◆ **Directions**: For every line in the material, output its text exactly and exclude any image it holds.

======== Data provided ========

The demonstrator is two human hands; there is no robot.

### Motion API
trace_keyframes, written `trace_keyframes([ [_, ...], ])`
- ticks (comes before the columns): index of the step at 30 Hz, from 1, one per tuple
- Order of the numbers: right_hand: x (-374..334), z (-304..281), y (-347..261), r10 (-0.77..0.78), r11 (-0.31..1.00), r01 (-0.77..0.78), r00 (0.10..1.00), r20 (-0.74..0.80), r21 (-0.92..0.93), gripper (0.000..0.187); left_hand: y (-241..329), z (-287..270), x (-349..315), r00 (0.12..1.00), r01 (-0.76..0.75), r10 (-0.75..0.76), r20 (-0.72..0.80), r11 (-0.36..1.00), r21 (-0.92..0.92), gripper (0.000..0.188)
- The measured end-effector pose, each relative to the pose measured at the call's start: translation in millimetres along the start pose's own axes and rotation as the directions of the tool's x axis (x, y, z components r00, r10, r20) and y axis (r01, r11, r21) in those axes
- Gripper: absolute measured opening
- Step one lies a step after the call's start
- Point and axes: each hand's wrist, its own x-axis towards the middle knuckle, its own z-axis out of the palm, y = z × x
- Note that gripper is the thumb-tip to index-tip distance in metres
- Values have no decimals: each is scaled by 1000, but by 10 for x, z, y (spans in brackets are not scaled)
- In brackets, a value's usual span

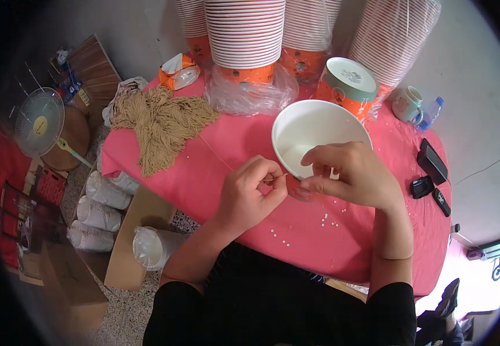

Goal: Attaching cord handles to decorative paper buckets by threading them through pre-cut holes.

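The left hand (254, 193) pinches soft-looking string (216, 152) beside the paper tub (299, 130), right of the table's (307, 256) middle; whether the right hand (351, 176) grasps anything, I cannot tell. The tub looks light, stiff; hold its rim (321, 102).

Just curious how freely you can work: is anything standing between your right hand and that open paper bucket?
Nothing visible does. The right hand overlaps the near rim of the open paper bucket in this view; whether they touch is unclear. The left hand, pinching a thin string, is close by.
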Motion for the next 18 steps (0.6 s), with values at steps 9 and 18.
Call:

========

◆ **Solution to the exercise**:
The demonstrator is two human hands; there is no robot.

### Motion API
trace_keyframes, written `trace_keyframes([ [_, ...], ])`
- ticks (comes before the columns): index of the step at 30 Hz, from 1, one per tuple
- Order of the numbers: right_hand: x (-374..334), z (-304..281), y (-347..261), r10 (-0.77..0.78), r11 (-0.31..1.00), r01 (-0.77..0.78), r00 (0.10..1.00), r20 (-0.74..0.80), r21 (-0.92..0.93), gripper (0.000..0.187); left_hand: y (-241..329), z (-287..270), x (-349..315), r00 (0.12..1.00), r01 (-0.76..0.75), r10 (-0.75..0.76), r20 (-0.72..0.80), r11 (-0.36..1.00), r21 (-0.92..0.92), gripper (0.000..0.188)
- The measured end-effector pose, each relative to the pose measured at the call's start: translation in millimetres along the start pose's own axes and rotation as the directions of the tool's x axis (x, y, z components r00, r10, r20) and y axis (r01, r11, r21) in those axes
- Gripper: absolute measured opening
- Step one lies a step after the call's start
- Point and axes: each hand's wrist, its own x-axis towards the middle knuckle, its own z-axis out of the palm, y = z × x
- Note that gripper is the thumb-tip to index-tip distance in metres
- Values have no decimals: each is scaled by 1000, but by 10 for x, z, y (spans in brackets are not scaled)
- In brackets, a value's usual span


Goal: Attaching cord handles to decorative paper buckets by threading them through pre-cut holes.

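The left hand (254, 193) pinches soft-looking string (216, 152) beside the paper tub (299, 130), right of the table's (307, 256) middle; whether the right hand (351, 176) grasps anything, I cannot tell. The tub looks light, stiff; hold its rim (321, 102).

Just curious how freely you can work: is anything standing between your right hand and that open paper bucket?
Nothing visible does. The right hand overlaps the near rim of the open paper bucket in this view; whether they touch is unclear. The left hand, pinching a thin string, is close by.
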Motion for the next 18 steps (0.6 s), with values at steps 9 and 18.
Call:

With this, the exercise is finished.